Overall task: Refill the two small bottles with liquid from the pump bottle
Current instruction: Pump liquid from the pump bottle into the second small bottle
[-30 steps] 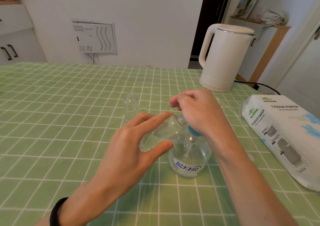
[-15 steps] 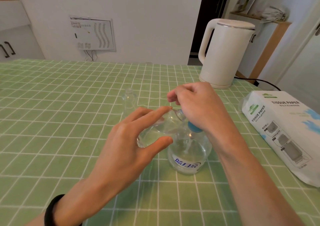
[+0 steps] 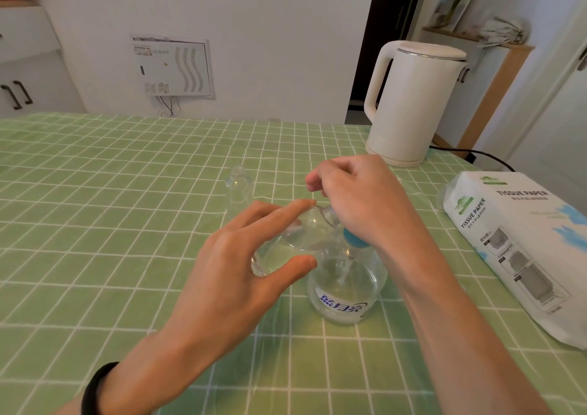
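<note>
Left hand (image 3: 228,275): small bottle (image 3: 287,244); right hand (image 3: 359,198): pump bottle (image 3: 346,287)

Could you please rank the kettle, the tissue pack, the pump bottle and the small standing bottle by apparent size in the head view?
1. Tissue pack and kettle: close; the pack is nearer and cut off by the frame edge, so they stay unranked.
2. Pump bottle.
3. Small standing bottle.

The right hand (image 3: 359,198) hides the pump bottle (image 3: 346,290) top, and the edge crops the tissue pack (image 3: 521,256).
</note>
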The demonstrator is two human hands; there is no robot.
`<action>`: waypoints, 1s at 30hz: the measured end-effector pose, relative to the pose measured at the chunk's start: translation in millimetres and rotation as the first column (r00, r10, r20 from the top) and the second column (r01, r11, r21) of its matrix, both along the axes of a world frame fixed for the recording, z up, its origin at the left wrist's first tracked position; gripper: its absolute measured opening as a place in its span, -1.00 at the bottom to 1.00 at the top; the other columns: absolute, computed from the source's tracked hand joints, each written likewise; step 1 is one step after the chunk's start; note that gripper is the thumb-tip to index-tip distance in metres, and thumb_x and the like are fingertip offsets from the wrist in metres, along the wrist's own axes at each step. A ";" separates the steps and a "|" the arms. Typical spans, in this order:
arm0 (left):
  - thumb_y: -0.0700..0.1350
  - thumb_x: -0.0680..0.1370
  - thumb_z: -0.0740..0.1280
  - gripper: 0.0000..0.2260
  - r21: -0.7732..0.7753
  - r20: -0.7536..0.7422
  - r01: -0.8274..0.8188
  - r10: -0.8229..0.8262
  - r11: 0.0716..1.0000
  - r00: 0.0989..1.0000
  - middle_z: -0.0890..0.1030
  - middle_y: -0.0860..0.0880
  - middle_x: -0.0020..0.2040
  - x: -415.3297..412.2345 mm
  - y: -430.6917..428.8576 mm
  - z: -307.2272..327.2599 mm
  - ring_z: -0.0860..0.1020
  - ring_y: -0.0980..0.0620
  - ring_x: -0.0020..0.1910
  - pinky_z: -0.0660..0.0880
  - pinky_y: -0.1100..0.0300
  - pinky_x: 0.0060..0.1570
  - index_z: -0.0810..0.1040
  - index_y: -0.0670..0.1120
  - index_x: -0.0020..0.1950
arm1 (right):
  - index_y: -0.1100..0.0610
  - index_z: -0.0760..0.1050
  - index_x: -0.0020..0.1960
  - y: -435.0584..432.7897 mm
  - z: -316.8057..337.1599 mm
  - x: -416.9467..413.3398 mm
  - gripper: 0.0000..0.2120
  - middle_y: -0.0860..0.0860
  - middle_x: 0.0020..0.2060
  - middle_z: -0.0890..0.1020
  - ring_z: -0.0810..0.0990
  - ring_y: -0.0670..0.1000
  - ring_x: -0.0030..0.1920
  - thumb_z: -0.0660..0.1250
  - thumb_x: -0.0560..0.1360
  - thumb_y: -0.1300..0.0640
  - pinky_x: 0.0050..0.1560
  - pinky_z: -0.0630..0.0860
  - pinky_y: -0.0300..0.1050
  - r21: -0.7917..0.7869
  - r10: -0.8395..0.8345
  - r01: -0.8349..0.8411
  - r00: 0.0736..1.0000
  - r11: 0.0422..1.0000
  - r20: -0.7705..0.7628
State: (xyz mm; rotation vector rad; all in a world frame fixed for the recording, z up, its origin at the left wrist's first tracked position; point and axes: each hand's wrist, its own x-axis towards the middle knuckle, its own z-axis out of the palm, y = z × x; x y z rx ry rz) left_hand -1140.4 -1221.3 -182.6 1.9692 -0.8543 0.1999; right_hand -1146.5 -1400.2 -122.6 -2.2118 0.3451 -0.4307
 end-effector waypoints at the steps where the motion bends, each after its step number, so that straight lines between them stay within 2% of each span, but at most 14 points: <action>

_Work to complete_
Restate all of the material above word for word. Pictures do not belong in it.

_Solved problem_
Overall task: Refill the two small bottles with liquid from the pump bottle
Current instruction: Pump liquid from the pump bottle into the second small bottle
[-30 steps] 
[-15 steps] 
[+0 steps] 
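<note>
Left hand (image 3: 228,275): small bottle (image 3: 287,244); right hand (image 3: 359,198): pump bottle (image 3: 346,287)

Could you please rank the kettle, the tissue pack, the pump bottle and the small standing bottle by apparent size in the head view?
1. Tissue pack and kettle: close; the pack is nearer and cut off by the frame edge, so they stay unranked.
2. Pump bottle.
3. Small standing bottle.

The right hand (image 3: 359,198) hides the pump bottle (image 3: 346,290) top, and the edge crops the tissue pack (image 3: 521,256).
</note>
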The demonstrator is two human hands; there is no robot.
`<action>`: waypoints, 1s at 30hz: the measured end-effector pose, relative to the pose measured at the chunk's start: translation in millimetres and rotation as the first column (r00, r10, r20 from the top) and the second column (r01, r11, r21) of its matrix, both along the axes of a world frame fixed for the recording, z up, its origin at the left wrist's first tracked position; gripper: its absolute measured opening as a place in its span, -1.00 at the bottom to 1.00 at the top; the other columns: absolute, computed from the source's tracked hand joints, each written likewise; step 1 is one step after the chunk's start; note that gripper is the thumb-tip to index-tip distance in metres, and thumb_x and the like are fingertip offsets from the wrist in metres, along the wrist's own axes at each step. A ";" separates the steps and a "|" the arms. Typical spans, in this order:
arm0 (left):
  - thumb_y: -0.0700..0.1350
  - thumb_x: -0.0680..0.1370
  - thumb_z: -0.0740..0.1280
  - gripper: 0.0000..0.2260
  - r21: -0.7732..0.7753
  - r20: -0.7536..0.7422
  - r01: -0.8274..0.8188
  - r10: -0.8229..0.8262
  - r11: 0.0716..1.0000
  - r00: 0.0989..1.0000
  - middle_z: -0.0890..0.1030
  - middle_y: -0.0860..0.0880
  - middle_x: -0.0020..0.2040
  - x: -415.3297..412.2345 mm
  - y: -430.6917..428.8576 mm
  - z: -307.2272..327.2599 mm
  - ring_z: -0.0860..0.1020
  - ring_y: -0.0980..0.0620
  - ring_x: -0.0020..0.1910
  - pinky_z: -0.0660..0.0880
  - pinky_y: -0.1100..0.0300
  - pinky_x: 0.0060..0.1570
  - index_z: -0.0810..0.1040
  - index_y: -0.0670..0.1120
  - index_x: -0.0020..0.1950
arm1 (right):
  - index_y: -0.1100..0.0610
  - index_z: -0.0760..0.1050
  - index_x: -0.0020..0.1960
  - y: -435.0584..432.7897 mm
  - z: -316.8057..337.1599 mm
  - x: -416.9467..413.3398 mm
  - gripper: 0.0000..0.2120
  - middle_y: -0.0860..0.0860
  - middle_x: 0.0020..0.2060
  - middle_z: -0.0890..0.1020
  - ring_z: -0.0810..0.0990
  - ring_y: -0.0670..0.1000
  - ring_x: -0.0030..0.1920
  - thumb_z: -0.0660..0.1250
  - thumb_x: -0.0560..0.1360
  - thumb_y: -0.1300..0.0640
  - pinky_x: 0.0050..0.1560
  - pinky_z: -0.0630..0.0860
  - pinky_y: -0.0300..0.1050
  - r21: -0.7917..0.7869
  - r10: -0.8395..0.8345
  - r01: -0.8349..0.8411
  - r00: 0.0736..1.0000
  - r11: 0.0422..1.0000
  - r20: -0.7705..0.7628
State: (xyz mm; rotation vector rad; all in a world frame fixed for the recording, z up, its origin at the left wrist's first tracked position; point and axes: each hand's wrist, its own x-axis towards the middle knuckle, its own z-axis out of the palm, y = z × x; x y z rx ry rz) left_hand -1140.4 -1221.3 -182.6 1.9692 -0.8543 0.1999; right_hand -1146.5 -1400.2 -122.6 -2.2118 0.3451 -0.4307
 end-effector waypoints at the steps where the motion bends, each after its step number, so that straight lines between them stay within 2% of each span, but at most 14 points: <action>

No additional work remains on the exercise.